Additionally, thermal treatments significantly (p < 0.05) increased the total phenolic compounds approximately 8-fold to 11-fold. These changes are associated with a substantial weakening of cell walls by heat that facilities polyphenols’ release; another point is that the effect of the concentration in the food matrix after partial or total moisture evaporation increases the polyphenols’ concentration. Similarly, de novo compounds’ production has been reported, such as Maillard reaction products reacting with Folin–Ciocalteu reagent [20].

Microwave cooking was the only thermal treatment that significantly (p < 0.05) increased the antioxidant activity (0.97-fold) by the DPPH method in the Pacaya after thermal treatments. Hydrothermal processing and steaming at an elevated pressure did not cause substantial changes.

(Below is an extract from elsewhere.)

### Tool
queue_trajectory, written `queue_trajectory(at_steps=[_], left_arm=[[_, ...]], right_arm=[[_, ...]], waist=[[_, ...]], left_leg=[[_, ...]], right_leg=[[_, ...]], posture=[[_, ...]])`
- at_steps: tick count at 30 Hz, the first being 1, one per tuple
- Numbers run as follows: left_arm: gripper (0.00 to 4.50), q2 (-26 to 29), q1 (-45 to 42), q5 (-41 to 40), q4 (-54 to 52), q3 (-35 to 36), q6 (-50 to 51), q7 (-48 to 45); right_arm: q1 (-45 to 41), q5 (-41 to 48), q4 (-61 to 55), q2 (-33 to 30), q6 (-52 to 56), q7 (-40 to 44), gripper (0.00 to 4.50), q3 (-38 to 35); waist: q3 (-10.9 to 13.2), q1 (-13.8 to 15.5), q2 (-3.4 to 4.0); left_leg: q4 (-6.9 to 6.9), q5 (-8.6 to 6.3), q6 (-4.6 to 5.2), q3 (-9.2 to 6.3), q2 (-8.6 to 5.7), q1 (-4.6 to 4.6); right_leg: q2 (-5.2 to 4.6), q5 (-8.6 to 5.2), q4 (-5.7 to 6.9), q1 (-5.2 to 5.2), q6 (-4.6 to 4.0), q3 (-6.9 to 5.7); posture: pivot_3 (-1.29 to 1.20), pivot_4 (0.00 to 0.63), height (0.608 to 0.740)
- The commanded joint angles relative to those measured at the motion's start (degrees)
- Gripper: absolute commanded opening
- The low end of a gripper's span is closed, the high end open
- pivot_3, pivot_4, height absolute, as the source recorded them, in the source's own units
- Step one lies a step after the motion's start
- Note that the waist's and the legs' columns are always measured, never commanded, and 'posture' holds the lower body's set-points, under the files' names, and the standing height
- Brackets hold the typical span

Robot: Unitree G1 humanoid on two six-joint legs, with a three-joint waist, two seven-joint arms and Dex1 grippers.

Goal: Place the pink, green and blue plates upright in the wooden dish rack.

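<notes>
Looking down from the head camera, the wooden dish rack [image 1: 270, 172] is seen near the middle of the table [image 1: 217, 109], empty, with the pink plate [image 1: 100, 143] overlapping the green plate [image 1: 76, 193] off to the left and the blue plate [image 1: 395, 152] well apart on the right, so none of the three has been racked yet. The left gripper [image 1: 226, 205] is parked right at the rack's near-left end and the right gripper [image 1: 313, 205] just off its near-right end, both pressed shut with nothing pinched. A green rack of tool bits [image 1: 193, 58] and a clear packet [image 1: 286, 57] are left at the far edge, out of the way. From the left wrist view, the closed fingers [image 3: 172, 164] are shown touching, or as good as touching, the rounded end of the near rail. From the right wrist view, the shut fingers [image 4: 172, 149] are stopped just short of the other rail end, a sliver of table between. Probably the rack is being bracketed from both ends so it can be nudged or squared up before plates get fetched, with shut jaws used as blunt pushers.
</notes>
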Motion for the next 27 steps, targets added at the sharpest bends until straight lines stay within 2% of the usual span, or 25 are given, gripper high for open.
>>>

Jiménez–Monreal et al. [21] suggested four possibilities for the increase in antioxidant activity in some cooking methods: (1) the release of high amounts of antioxidants due to thermal destruction of cell walls and subcellular compartments; (2) the production of more robust radical-scavenging antioxidants by thermal–chemical reaction; (3) the elimination of the oxidation capacity of antioxidants by thermal inactivation of oxidative enzymes; and (4) the formation of new compounds with antioxidant activity as a result of the Maillard reaction.

It was observed that hydrothermal processing and steaming at an elevated pressure significantly (p < 0.05) reduced the DPP-IV enzyme inhibition. As a positive control, Sitagliptin (0.1 mM) showed a 95% inhibition. The hypoglycemic activity of Chamaedorea tepejilote inflorescences has been studied. However, the mechanism of action and thermal treatment’s effect is not reported. Riquett Robles et al. found that the administration of 300 mg/kg of aqueous extract to normoglycemic mice reduced blood glucose by 29.77% compared to the control group [8]. The characterized and studied plant dipeptidyl peptidase-IV inhibitors are phenolic compounds and protein hydrolysates (bioactive peptides) [22].

4. Conclusions

Tepejilote inflorescences are an excellent source of nutrients, mainly proteins and lipids, as well as nutraceutical compounds, such as carotenoids and chlorophyll (to mention a few), which have shown antioxidant activity and inhibit the enzyme DPP-IV (important in glucose metabolism).

However, thermal treatments modified all the evaluated characteristics, possibly due to denaturation, the partial or total loss of cell wall components such as proteins, cellulose, and hemicellulose, causing the release or creation of compounds with nutraceutical activity.